Late last week, we got our first glance at which loopholes are on the president’s chopping block, as Rhode Island Democratic Sen. Sheldon Whitehouse set forth two alternative bills that would defer the scheduled sequestration and raise additional tax revenue. Each bill proposes to close three primary loopholes, the prospect of which should have the nation’s richest 1 percent shaking in their carbon-fiber ski boots.

The “Buffett Rule”
 
Because certain investment income is taxed at preferential rates ranging from 15 percent to 20 percent, in certain situations, including a particularly famous one involving the eponymous Warren Buffet, wealthy investors pay a lower effective tax rate than their secretaries.
 
To curb this perceived inequity, the proposed legislation would institute the long-discussed and hotly-debated “Buffett Rule” — in this case rebranded as the “Fair Share Tax.” If enacted, this provision would require all taxpayers with adjusted gross income in excess of $1 million to pay a minimum effective tax rate of 30 percent.
 
In short, the rule works like this: All taxpayers with adjusted gross income in excess of the million-dollar threshold would be required to compute a second minimum tax calculation in addition to the Alternative Minimum Tax that’s currently in place. This would entail a three step process:
 
Step 1: Add together the taxpayer’s regular tax liability, Alternative Minimum Tax liability, and payroll tax liability, less any applicable tax credits.
 
Step 2: Multiply adjusted gross income (reduced by a percentage of charitable contributions) by 30 percent.
 
Step 3: Pay the higher of the two.
 
The Fair Share Tax has the ability to substantially increase the tax burden of wealthy taxpayers who derive the bulk of their income from tax-favored investments. It is not uncommon for a hedge fund or private equity fund manager to pay an effective rate of less than 15 percent; applying basic math, if the Fair Share Tax increases the taxpayer’s effective rate to one nearing 30 percent, the taxpayer’s federal tax bill has doubled.

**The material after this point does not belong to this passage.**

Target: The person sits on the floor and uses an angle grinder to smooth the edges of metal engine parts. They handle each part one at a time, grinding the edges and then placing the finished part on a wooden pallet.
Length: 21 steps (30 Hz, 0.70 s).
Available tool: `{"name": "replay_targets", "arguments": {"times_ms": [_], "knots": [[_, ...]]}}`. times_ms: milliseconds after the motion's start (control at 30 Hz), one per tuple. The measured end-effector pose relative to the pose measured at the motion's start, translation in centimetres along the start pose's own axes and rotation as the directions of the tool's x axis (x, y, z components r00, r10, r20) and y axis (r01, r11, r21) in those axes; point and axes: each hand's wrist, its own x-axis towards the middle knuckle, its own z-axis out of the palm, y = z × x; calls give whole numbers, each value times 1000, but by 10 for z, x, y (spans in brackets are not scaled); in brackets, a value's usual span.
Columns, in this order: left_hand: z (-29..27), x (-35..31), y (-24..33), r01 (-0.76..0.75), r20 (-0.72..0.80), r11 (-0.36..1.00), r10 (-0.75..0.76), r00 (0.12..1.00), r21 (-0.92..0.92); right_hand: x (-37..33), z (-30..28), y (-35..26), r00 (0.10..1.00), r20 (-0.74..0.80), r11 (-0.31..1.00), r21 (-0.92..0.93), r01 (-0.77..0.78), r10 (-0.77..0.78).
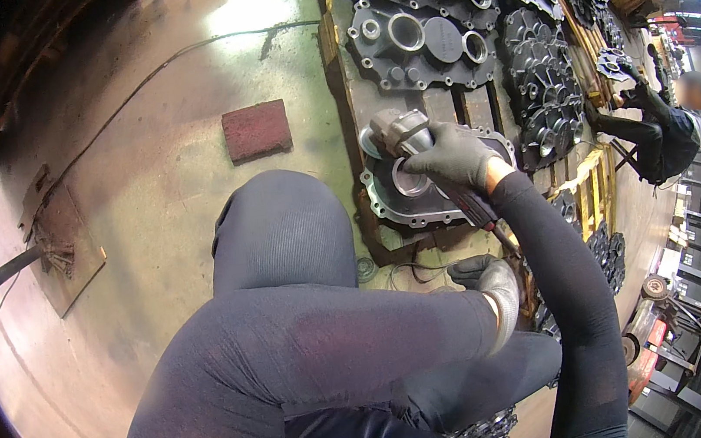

S corporation payroll tax advantage
 
S corporations do not pay tax; rather, the tax is borne by the individual shareholders. This S corporation flow-through income has long enjoyed an employment tax advantage over that of sole proprietorships and partnerships. This is due to the fact that a shareholder’s share of S corporation income is not treated as self-employment income, while earnings attributed to a sole proprietor, general partner or many LLC members are subject to self-employment taxes.
 
As employment tax obligations have climbed, the advantage of operating as an S corporation has become magnified. Since S corporation income is not subject to self-employment tax, there is tremendous motivation for shareholder-employees to minimize their salary in favor of distributions, which are also not subject to payroll or self-employment tax.
 
This loophole has been utilized by many wealthy taxpayers, including Newt Gingrich. Gingrich established his businesses as S corporations and paid himself “only” $450,000 in salary while allowing the remaining $2.4 million of taxable income to flow through free from payroll taxes, resulting in a savings of approximately $70,000.
 
The proposed legislation would put an end to this opportunity, requiring high-income shareholders (adjusted gross income in excess of $250,000 if married, $200,000 if single) to pay self-employment tax on any income allocated to them from a closely-held S corporation in the businesses of providing personal services (think: legal, accounting, health, consulting).

Private jet depreciation
 
Under the proposed legislation, those aforementioned private jets lined up alongside Highway 82 would suddenly grow a bit more expensive, as they would be required to be depreciated over seven years rather than the current five.
 
Obviously, this proposed legislation has a long way to go before it becomes law, and has little chance of passing a Republican-controlled House. But if nothing else, it shows that the president is serious about continuing his goal to increase taxes on the wealthy.